AgentSkillsCN

RLM REPL Environment

RLM REPL 环境的技术实现指南:涵盖代码模式、llm_query 的使用方法、答案信号传递机制,以及常见的实现范式。

SKILL.md
--- frontmatter
name: RLM REPL Environment
description: Technical implementation guide for the RLM REPL environment. Covers code patterns, llm_query usage, answer signaling, and common implementation patterns.

RLM REPL Environment — The Technical Layer

<role> You are operating in an RLM REPL Environment. This is a persistent Python environment where you can:
  1. Access the context variable (contains the entire input as a string)
  2. Call llm_query(prompt) to invoke sub-LMs recursively
  3. Use print() to observe truncated outputs and continue reasoning
  4. Store intermediate results in variables
  5. Signal completion with FINAL() or FINAL_VAR() </role>

Environment Initialization

When you enter the REPL, this is already set up:

python
# Available to you automatically:
context = "... the entire input prompt as a string ..."
# Can be hundreds of millions of characters

def llm_query(prompt: str) -> str:
    """
    Invoke a sub-LM with the given prompt.
    The sub-LM can handle ~500K characters in its context.
    Results are returned as a string.
    
    IMPORTANT: This is a synchronous blocking call.
    Use wisely — each call has cost and latency.
    """
    pass  # Implemented by the environment

# Standard Python available
import re
import json
# etc.

The llm_query() Function

Purpose

Recursively invoke a sub-LM on a subset of data. This is your superpower for avoiding Context Rot.

Capacity

The sub-LM can handle ~500K characters — use this to your advantage. Don't make tiny calls when you can batch.

Best Practices

python
# ✅ GOOD: Batch multiple items per call
chunk = "\n".join(documents[0:50])  # 50 documents at once
result = llm_query(f"Analyze these 50 documents for {query}:\n{chunk}")

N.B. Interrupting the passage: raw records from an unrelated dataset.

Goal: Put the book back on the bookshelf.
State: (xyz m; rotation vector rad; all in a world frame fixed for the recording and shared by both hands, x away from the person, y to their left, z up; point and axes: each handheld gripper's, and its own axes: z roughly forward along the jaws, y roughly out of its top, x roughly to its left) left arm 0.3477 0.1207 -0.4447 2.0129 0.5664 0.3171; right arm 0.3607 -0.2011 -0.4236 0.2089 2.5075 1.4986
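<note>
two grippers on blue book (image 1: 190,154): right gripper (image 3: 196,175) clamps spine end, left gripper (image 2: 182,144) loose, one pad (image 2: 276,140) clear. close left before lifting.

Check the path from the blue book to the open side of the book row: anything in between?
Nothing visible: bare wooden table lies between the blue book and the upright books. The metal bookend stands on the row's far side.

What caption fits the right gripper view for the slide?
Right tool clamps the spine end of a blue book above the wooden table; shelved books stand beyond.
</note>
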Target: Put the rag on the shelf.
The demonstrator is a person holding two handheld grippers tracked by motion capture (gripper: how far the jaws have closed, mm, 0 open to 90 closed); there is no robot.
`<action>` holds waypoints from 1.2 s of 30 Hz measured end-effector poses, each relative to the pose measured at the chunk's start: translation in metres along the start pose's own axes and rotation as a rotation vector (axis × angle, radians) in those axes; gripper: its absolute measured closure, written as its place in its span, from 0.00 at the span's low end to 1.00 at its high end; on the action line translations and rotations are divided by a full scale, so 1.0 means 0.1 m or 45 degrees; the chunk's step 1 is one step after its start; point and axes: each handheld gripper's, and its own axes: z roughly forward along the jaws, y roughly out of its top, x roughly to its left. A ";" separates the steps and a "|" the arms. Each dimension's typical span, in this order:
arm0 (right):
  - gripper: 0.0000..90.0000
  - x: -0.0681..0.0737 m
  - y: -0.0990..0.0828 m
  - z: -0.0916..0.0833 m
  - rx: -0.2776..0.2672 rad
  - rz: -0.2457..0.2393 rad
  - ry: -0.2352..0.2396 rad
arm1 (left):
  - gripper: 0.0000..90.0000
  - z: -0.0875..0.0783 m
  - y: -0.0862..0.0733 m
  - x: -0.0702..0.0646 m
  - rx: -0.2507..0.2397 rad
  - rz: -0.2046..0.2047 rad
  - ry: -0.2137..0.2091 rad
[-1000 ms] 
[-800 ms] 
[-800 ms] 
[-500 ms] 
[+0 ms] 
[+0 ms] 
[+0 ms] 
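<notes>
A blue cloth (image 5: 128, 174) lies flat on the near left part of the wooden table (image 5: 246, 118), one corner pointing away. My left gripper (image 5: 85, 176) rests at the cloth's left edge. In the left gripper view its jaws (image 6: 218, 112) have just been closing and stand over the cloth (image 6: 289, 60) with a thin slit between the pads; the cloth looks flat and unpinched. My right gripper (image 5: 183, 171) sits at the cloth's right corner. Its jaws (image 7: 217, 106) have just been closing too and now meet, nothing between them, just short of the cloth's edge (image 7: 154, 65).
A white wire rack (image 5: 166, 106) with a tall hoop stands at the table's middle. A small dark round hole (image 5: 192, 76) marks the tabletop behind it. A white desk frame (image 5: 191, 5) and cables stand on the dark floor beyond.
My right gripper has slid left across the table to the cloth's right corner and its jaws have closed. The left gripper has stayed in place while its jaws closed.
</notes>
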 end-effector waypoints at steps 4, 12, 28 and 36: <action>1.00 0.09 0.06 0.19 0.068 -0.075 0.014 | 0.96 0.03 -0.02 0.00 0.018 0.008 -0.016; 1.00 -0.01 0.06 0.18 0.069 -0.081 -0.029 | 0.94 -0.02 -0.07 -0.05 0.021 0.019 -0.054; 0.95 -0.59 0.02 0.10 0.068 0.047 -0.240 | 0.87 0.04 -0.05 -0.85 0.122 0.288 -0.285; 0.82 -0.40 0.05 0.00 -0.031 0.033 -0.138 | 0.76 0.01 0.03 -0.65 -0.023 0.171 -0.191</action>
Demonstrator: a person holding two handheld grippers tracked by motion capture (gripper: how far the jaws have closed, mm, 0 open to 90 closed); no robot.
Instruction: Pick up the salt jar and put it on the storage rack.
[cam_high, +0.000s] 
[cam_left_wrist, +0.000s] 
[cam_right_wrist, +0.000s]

# ❌ BAD: One call per item
for doc in documents:  # 1000 documents
    result = llm_query(f"Analyze: {doc}")  # 1000 calls = expensive!

Prompt Template Pattern

python
# Clear, structured prompts for sub-LMs
finding = llm_query(f"""
ROLE: You are analyzing section {i} of {total_sections}.

TASK: {specific_task_description}

CONTEXT: The full query is "{original_query}". You are handling one piece.

CONTENT TO ANALYZE:
{chunk_content}

OUTPUT FORMAT: 
- If relevant information found: State findings concisely
- If nothing relevant: Reply "No relevant information"
- Do not summarize the content; extract only what's needed
""")

The context Variable

What It Contains

The entire input prompt, stored as a string. This can be arbitrarily long — millions or billions of characters.

How to Access It

python
# Basic info
print(f"Context length: {len(context)} characters")
print(f"Context type: {type(context)}")

# If context is a list (chunked input)
if isinstance(context, list):
    print(f"Number of chunks: {len(context)}")
    print(f"Chunk sizes: {[len(c) for c in context]}")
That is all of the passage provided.